Drivers are currently fined £60 by the authority if they are caught driving in a bus lane. But that can drop to £30 if paid within a fortnight.

If the fine is not paid within a month it can increase to £90. The council said it puts all fines it generates back into its transport department.

Cabinet member for highways and transport, Councillor Mark Deaville, said: "Where we have used bus lane cameras before, for example at i54 South Staffordshire, we have seen almost 99 per cent of traffic obeying the rules.

"Our main aim is discourage cars from acting illegally and using bus lanes, but any surplus after the costs of operating the camera will be ploughed back into transport.

"In the case of some bus lanes that don't have cameras, we have seen that up to 50 per cent of traffic does not adhere to the rules."

The council undertook a survey last year in Stafford across four different bus lanes, which found half of drivers were illegally using the lanes.

In 2015 hundreds of drivers were fined after they used the bus lane to get to the industrial park, near Wolverhampton.

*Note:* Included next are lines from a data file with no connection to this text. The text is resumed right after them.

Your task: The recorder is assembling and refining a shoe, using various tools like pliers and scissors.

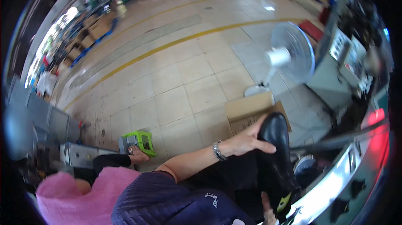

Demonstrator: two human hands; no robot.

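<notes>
A glossy black leather boot (279, 154) is held in front of me, its rounded toe pointing away and its other end toward my body. My left hand (247, 141) grips it near the toe, the thumb lying across the upper and the fingers passing round the side. A metal-banded watch (218, 151) is on that wrist. Low in the view, my right hand (268, 212) is at the boot's near end, beside a yellow-green patch (284, 202). Only part of that hand shows; its fingers look closed against the boot.
An open cardboard box (251, 107) stands beyond the boot, with a white floor fan (278, 56) behind it. On my left sits a person in pink (88, 191), one foot by a green-and-grey stool (144, 142). A shiny metal edge (331, 183) runs along my right, near a red light (377, 128).
</notes>
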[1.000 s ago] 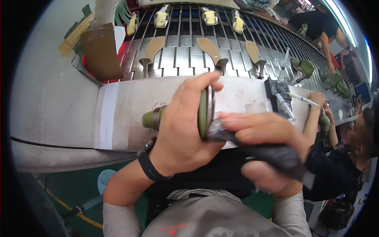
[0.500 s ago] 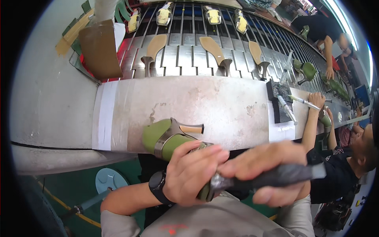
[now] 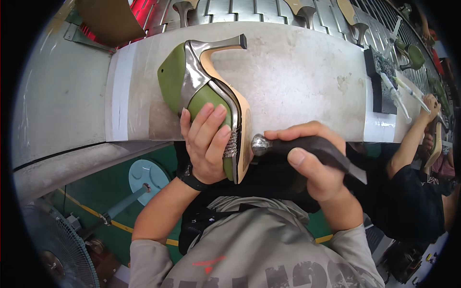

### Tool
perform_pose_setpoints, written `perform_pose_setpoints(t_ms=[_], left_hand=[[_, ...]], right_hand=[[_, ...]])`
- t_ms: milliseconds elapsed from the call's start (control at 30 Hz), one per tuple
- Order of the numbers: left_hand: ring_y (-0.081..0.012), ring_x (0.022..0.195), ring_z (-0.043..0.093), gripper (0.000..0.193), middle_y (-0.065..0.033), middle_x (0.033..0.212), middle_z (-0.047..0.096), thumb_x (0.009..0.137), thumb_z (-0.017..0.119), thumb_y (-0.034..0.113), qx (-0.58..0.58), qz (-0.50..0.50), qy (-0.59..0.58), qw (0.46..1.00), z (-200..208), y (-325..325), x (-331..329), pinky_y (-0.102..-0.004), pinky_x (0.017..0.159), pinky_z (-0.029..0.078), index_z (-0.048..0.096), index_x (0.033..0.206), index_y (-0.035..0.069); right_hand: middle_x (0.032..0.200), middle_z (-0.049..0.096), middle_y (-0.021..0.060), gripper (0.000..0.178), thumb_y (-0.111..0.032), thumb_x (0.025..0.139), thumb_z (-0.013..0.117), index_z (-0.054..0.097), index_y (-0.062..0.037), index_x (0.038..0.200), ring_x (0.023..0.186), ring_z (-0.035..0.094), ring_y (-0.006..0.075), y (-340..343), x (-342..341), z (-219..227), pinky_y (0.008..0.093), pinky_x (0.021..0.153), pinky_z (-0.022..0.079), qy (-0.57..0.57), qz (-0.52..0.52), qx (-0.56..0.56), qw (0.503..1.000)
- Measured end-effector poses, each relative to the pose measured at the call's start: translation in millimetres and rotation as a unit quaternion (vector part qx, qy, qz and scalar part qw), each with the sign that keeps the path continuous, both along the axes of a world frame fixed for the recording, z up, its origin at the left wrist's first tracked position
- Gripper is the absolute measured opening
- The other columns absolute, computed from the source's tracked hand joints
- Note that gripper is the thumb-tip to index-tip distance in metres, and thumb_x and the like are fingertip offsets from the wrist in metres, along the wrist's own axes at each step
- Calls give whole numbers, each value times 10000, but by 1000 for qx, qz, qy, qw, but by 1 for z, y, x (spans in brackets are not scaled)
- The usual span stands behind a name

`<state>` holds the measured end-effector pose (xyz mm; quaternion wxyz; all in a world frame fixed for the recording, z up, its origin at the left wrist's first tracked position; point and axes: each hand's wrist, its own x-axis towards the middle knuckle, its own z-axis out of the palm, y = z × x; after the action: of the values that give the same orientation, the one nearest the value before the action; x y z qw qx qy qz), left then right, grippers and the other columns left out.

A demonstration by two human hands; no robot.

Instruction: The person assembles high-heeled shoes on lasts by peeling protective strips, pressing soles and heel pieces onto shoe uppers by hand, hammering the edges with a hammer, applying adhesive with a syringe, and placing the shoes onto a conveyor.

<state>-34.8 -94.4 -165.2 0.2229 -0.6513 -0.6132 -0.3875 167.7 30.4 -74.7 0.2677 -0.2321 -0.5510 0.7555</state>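
Observation:
My left hand [image 3: 206,139] is wrapped around a high-heeled shoe [image 3: 196,79], holding it on its side with the toe toward me. The shoe has a shiny pewter heel and straps, a tan sole, and glittering trim near the toe. A green last [image 3: 171,79] fills it. In my right hand [image 3: 319,177] is a hand tool [image 3: 321,146] with a rounded metal head, dark wrapped grip and flat grey end. Its head is beside the sole near the toe, seemingly with a slight gap.
Behind the pale worktop [image 3: 297,72], more heeled soles [image 3: 302,14] lie on a slatted metal conveyor [image 3: 245,10]. At right, a dark foam block [image 3: 382,81] holds syringes [image 3: 396,96]. A co-worker's arm [image 3: 408,139] reaches in there. A blue round stool [image 3: 144,175] and a fan [image 3: 57,249] stand at lower left.
The shoe has turned so its sole faces right, and it sits higher in view. The tool has come away from my left hand to the sole's side. The view has tilted downward.

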Motion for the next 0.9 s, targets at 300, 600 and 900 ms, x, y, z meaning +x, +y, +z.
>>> perform_pose_setpoints(t_ms=[300, 600, 900], left_hand=[[-469, 1380, 521, 956, -321, 1477, 494, 935, 781, 514, -20, 32, 41, 998, -2, -3, 6, -714, 1197, 320, 295, 1536, -51], [-337, 1339, 594, 455, -142, 1398, 650, 989, 719, 257, 31, 19, -48, 998, -3, 4, 12, -645, 1250, 277, 518, 1361, 87], [-332, 1325, 620, 368, -154, 1400, 672, 1021, 636, 95, 12, 5, -92, 996, 5, 1, 14, -623, 1264, 269, 534, 1375, 80]], right_hand=[[1191, 760, 255, 283, -59, 955, 669, 659, 110, 1182, 1095, 739, 245, 17, -12, -7, 368, 1001, 574, 42, 20, -22, 999], [1036, 809, 159, 255, -77, 861, 826, 744, 12, 1087, 897, 810, 229, 44, -33, 18, 311, 810, 629, -18, 87, 255, 963], [991, 776, 225, 307, -88, 776, 853, 732, 62, 1015, 908, 791, 361, 32, -34, 52, 413, 836, 657, -42, 177, 409, 894]])
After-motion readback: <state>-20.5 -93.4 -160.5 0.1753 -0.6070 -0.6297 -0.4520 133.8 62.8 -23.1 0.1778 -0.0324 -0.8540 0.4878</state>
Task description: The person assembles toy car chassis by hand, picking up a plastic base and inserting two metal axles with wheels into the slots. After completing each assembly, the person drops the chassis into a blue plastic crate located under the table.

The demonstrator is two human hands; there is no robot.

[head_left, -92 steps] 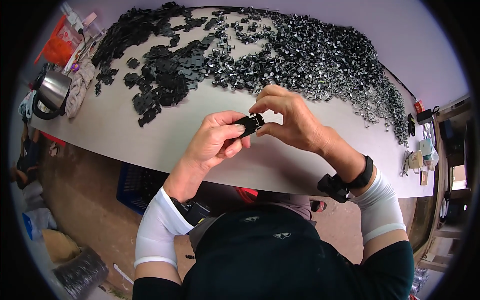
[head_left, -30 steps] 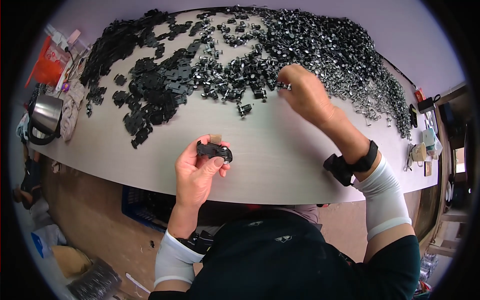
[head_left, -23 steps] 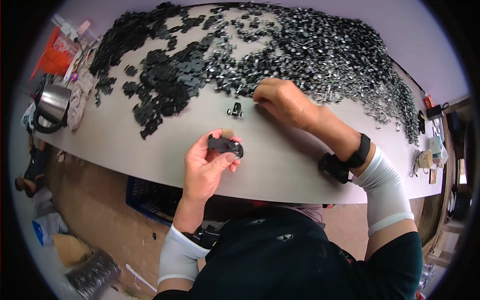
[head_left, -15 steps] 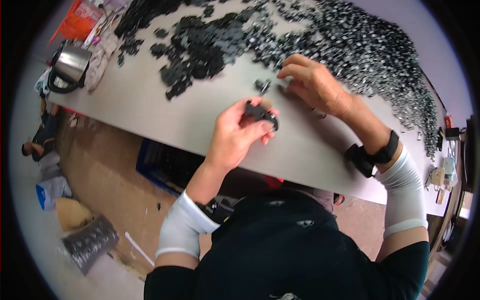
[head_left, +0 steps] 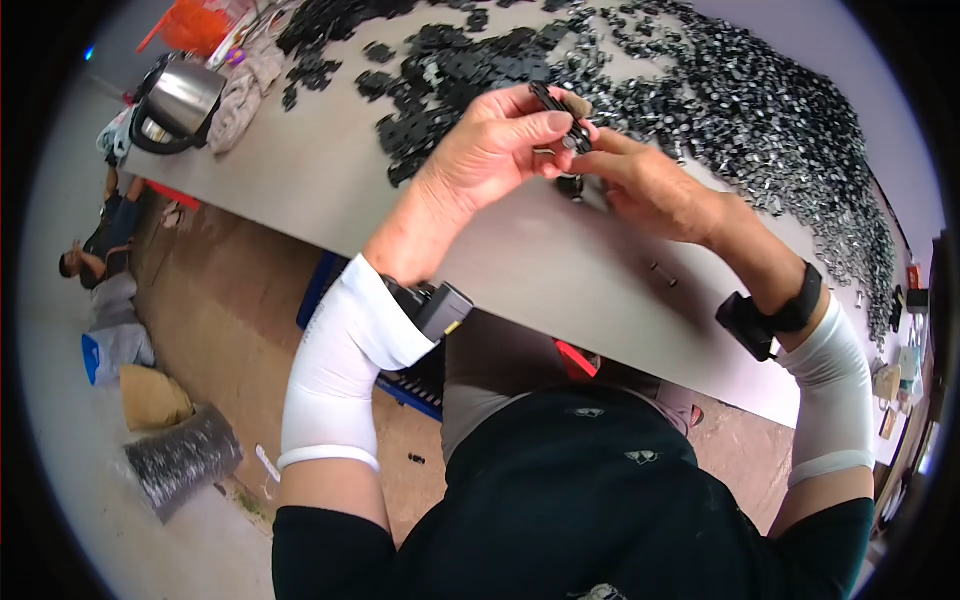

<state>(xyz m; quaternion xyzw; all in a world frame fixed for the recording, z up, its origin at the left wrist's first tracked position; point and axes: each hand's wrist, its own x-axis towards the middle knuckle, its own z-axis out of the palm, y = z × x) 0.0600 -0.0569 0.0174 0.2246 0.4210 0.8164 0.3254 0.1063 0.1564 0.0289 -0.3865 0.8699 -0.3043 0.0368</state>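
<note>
Left hand: clamping thumb and fingers on the black piece, holding it tilted just right of the black plate pile.
Right hand: reaching in, fingers bent, farther right of the pile; showing too little to tell whether gripping.
Small dark part: lying near the right fingertips, nearside right of the pile.
Metal pin: lying well nearside right of the pile.
Slip risk: possibly twisting from the left grip, through pushing one end too hard.
Roll risk: possibly rolling off the desk, through brushing with the right wrist.
</note>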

Motorists said the lane meant those who wanted to get to i54 from the west of Wolverhampton had to travel for three miles along Stafford Road and then the M54 to get to it from the north.

In the council's bus lane enforcement policy, published in March 2015, it said it would adopt bus lanes to 'maintain, and where possible, improve the flow of traffic thereby making the county a more pleasant and environmentally safe place to live, work and visit'.

Meanwhile hundreds of drivers have been caught out by a bus lane camera within weeks of its installation in Wolverhampton city centre.